▶ WHAT THIS TASK INVOLVES: Every line of the data that includes "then" should be copied out.

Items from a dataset

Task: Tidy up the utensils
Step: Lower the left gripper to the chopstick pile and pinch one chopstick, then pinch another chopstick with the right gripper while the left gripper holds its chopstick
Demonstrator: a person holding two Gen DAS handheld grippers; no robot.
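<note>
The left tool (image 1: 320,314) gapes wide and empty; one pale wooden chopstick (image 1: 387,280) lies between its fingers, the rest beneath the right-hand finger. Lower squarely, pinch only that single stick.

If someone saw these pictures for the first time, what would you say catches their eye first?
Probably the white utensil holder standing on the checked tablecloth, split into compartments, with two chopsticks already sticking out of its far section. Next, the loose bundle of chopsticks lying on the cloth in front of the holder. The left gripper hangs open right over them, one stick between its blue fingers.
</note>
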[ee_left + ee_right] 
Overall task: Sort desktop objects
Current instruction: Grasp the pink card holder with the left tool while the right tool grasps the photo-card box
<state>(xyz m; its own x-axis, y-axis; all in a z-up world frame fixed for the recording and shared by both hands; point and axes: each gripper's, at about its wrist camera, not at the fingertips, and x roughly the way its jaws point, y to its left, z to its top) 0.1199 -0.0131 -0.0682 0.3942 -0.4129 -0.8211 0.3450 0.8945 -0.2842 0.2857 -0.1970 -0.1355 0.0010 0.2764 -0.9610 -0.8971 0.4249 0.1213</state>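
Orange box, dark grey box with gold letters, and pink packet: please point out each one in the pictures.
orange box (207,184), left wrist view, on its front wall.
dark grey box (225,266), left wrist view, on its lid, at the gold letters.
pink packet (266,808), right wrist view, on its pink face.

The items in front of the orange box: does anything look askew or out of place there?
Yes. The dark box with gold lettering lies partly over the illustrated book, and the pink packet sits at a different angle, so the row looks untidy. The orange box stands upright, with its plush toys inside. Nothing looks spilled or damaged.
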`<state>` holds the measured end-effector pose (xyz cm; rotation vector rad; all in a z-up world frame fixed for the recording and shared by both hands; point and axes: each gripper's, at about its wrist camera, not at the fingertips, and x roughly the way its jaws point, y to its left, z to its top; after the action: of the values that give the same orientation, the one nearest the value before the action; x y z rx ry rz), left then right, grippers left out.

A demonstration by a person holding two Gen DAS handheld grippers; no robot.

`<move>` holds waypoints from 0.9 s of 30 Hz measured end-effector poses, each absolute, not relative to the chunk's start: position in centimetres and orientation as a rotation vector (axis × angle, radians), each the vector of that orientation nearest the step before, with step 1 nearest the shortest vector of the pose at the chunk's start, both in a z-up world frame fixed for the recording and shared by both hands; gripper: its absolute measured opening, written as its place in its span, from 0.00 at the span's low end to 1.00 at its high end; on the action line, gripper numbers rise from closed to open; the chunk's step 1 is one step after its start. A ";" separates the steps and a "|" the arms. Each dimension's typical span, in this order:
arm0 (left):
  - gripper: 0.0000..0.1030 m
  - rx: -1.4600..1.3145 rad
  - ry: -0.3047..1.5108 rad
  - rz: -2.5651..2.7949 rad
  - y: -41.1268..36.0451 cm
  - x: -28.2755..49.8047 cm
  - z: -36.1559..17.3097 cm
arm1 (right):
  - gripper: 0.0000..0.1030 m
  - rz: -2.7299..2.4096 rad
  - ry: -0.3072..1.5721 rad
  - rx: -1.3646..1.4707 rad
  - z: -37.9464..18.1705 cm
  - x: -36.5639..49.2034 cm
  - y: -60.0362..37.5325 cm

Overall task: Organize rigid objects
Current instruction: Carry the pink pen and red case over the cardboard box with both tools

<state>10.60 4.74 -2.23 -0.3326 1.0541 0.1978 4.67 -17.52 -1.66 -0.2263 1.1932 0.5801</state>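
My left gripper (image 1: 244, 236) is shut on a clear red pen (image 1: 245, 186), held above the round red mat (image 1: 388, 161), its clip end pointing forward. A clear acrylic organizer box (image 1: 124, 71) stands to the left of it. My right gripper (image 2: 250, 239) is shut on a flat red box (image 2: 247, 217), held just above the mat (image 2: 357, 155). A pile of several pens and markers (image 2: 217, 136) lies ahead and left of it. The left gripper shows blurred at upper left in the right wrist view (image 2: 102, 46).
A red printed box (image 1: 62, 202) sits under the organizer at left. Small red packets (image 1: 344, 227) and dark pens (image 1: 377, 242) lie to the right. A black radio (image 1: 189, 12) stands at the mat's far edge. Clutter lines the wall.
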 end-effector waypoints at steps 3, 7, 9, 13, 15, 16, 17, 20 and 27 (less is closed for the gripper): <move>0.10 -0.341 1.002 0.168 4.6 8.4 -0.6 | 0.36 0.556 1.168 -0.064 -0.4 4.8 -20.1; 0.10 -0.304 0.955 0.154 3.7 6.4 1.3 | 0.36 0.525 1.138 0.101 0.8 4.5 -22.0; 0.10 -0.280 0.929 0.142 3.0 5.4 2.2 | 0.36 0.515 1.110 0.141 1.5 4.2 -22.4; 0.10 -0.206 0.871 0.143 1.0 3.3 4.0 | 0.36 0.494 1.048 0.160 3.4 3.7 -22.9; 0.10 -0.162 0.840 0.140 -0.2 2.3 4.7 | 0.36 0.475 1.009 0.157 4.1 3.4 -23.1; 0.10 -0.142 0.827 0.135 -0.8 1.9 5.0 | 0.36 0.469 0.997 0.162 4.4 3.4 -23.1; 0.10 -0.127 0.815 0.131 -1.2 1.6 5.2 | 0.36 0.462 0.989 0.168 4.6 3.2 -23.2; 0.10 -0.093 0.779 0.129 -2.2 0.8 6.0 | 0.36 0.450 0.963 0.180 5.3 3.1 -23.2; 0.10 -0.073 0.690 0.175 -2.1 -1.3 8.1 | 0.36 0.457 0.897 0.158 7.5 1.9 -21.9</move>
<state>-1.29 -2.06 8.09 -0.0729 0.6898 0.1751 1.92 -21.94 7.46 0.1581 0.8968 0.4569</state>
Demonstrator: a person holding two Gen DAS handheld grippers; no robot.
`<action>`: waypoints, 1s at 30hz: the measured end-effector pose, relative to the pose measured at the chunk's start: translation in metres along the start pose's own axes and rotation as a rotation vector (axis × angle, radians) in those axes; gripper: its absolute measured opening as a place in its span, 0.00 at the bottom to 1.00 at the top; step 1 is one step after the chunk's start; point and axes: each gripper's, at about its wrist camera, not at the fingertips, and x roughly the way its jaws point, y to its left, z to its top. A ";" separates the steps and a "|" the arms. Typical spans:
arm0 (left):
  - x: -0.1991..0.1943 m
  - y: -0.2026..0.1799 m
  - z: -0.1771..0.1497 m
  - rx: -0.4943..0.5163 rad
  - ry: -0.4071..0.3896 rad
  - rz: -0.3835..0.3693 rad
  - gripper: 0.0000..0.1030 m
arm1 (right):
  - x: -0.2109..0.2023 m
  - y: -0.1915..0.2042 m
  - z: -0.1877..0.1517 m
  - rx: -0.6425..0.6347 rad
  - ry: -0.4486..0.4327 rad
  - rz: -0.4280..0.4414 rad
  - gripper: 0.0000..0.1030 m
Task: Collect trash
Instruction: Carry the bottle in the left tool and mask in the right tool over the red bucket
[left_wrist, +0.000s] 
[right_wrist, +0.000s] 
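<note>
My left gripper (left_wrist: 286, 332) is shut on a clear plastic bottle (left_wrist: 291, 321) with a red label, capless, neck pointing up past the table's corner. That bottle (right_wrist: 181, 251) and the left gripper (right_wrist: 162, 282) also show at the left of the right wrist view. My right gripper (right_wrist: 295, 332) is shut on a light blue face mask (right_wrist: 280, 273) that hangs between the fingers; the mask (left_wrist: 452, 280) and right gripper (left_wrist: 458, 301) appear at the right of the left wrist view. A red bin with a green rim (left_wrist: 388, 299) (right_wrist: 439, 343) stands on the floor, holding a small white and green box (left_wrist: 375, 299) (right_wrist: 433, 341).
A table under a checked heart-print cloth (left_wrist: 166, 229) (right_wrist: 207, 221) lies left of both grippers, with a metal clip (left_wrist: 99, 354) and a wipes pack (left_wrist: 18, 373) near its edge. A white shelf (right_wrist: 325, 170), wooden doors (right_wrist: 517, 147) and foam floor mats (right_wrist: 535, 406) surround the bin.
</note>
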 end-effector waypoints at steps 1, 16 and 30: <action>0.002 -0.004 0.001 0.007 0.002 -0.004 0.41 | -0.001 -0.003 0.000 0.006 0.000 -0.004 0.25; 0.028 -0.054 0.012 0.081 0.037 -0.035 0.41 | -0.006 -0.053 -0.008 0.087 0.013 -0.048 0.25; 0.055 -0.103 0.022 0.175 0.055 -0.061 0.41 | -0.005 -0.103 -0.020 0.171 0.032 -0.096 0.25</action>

▶ SOLUTION TO THE EXERCISE:
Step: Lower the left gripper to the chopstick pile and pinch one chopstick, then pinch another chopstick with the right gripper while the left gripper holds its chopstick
`<state>` holds the measured end-effector pose (xyz cm; rotation vector rad; all in a z-up world frame fixed for the recording and shared by both hands; point and axes: each gripper's, at about its wrist camera, not at the fingertips, and x roughly the way its jaws point, y to its left, z to its top; after the action: of the values that give the same orientation, the one nearest the value before the action; x y z rx ry rz), left then right, grippers left out.

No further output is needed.